TASK BRIEF: Output nothing except the lines from the one containing "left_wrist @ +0" through the final line of the data, both included, typed exactly, minus the pictures.

RAW DATA:
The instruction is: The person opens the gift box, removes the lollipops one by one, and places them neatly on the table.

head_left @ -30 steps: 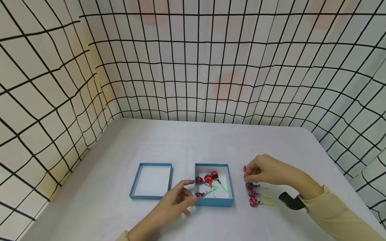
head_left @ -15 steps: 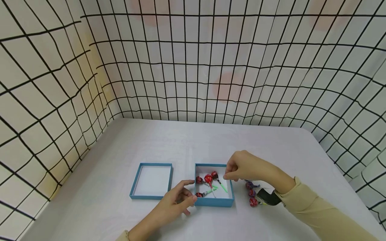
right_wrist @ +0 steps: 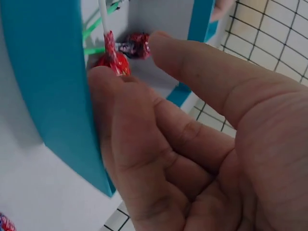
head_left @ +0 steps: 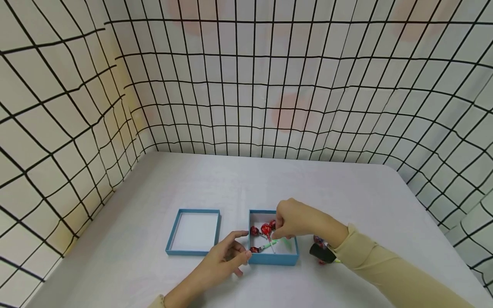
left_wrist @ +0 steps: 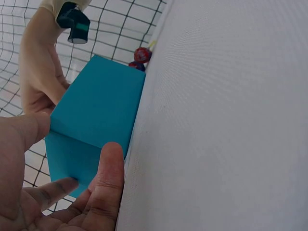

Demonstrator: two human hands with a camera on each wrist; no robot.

TASK SOLUTION:
left_wrist @ +0 steps: 

Demonstrator: two human hands with a camera on each wrist; no robot.

That is the complete answer to the exercise.